Start of Data for this task
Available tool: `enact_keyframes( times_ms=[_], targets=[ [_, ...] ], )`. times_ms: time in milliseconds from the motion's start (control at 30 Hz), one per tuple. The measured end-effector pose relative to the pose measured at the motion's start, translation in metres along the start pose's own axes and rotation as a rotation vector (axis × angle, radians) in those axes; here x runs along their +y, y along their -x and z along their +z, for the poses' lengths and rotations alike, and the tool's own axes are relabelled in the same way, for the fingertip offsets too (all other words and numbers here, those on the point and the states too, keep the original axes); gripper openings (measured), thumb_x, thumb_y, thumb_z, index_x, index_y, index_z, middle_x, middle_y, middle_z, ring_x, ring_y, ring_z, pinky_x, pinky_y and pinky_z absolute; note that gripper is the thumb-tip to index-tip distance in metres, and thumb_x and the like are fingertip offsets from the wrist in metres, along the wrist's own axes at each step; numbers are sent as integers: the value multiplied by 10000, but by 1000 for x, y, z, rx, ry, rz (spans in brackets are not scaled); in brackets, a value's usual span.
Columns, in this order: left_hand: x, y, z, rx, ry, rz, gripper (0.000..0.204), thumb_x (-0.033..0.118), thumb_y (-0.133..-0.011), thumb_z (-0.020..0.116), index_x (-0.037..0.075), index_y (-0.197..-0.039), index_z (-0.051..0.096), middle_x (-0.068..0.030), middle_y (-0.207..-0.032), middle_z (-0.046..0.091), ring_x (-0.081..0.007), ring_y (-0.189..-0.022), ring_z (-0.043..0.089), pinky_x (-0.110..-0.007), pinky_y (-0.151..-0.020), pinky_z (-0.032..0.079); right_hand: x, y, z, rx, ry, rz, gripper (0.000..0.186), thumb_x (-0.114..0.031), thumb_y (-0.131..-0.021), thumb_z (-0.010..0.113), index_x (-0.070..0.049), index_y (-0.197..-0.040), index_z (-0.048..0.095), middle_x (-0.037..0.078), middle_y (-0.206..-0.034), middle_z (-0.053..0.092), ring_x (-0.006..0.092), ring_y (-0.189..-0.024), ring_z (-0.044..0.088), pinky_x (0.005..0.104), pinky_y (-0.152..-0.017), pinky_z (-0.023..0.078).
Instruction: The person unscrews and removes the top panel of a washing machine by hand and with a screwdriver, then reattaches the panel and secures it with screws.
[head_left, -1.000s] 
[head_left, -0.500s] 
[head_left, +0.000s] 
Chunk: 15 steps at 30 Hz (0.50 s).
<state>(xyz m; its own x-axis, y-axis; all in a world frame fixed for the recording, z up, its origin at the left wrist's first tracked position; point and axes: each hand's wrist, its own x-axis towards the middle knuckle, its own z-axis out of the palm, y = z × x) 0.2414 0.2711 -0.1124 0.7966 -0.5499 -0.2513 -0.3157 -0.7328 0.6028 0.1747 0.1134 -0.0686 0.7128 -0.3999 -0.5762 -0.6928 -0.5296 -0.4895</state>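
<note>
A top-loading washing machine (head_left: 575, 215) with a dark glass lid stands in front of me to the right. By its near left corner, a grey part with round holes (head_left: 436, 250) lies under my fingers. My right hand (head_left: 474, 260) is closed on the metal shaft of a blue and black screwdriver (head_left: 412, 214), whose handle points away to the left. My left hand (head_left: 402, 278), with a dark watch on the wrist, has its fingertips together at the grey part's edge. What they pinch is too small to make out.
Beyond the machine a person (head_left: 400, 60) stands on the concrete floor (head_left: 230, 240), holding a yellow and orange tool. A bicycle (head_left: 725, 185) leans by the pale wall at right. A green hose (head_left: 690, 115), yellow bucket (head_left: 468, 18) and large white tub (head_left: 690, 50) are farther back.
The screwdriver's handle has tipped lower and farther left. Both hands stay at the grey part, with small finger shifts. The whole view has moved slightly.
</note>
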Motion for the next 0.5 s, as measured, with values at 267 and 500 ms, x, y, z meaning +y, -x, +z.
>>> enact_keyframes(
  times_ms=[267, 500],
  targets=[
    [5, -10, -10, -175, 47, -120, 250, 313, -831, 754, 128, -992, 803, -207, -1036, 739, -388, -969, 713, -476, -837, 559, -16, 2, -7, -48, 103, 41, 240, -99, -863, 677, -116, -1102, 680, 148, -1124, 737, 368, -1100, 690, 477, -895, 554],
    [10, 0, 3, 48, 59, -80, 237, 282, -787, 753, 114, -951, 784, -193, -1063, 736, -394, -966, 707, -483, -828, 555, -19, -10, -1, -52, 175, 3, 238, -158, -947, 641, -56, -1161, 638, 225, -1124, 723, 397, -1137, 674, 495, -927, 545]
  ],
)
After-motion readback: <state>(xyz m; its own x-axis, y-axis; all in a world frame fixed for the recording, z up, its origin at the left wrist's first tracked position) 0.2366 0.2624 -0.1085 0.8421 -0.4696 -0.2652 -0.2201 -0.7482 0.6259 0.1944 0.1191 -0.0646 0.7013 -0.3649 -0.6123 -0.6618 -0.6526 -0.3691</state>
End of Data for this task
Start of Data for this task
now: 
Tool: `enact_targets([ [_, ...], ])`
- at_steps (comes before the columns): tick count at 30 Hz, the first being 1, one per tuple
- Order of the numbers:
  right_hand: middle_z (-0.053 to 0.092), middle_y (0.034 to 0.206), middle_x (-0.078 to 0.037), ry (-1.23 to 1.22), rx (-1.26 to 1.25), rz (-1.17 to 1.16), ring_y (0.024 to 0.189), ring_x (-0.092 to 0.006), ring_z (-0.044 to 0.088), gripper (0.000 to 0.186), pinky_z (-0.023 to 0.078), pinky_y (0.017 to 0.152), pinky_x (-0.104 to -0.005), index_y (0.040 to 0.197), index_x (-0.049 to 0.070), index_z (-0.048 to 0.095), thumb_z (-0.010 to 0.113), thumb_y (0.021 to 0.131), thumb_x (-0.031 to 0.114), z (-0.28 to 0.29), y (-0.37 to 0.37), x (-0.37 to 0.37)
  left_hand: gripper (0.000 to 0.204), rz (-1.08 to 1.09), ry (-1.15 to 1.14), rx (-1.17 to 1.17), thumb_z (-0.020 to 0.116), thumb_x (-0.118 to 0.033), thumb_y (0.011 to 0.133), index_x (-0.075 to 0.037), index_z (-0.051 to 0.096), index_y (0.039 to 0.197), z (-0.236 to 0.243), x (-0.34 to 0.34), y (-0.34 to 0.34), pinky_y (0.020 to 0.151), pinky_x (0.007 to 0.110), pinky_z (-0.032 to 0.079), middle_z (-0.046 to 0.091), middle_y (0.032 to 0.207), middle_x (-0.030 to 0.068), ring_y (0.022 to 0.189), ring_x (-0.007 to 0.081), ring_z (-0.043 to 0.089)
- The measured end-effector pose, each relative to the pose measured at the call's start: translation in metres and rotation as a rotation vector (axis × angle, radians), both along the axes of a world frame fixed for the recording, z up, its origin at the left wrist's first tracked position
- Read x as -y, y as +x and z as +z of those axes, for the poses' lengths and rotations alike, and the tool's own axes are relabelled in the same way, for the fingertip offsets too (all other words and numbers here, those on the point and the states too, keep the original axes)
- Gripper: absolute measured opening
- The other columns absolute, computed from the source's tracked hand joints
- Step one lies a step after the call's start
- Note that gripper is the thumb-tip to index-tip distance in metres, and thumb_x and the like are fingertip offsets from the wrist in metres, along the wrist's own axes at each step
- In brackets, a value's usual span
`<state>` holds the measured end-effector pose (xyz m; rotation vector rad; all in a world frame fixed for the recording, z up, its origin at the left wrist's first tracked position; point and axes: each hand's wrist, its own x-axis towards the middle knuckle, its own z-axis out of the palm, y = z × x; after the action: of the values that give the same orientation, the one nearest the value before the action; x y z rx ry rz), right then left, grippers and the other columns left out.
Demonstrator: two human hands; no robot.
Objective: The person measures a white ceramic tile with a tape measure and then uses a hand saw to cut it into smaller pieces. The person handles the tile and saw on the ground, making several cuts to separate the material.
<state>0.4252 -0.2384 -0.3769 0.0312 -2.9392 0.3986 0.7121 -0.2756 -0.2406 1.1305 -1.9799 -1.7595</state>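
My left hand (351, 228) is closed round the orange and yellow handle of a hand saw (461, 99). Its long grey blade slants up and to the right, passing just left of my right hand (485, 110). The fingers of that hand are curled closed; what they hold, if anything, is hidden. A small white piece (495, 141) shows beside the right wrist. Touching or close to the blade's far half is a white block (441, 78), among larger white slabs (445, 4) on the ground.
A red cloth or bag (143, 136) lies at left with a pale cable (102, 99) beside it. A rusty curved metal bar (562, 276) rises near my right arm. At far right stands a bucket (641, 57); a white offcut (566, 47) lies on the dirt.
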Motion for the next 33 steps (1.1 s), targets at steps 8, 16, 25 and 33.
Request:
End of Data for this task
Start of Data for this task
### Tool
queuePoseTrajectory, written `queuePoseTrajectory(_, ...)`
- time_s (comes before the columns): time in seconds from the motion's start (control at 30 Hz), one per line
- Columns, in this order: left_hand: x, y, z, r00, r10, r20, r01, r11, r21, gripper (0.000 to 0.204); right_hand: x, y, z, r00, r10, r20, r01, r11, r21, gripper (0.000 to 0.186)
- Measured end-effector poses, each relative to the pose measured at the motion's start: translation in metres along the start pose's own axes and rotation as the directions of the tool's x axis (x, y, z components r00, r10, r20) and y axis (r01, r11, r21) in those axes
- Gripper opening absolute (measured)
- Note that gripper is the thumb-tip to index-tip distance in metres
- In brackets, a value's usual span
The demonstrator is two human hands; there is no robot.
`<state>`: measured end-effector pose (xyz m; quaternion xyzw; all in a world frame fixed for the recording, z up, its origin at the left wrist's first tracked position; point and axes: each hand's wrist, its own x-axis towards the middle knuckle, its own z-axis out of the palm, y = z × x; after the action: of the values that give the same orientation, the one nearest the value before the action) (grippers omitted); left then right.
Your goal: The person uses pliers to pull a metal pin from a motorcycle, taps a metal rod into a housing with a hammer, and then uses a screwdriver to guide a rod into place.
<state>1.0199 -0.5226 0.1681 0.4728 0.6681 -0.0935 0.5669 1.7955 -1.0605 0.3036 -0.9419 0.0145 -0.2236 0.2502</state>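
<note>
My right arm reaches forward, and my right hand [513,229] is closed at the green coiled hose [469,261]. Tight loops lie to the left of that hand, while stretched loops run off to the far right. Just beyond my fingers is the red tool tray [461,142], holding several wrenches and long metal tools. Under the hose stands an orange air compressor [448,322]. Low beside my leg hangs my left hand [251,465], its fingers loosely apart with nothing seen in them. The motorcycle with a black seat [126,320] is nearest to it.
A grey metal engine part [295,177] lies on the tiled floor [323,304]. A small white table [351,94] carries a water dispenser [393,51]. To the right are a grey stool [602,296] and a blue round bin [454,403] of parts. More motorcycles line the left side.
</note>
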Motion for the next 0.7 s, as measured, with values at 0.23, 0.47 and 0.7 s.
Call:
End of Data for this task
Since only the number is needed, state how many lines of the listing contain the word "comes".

2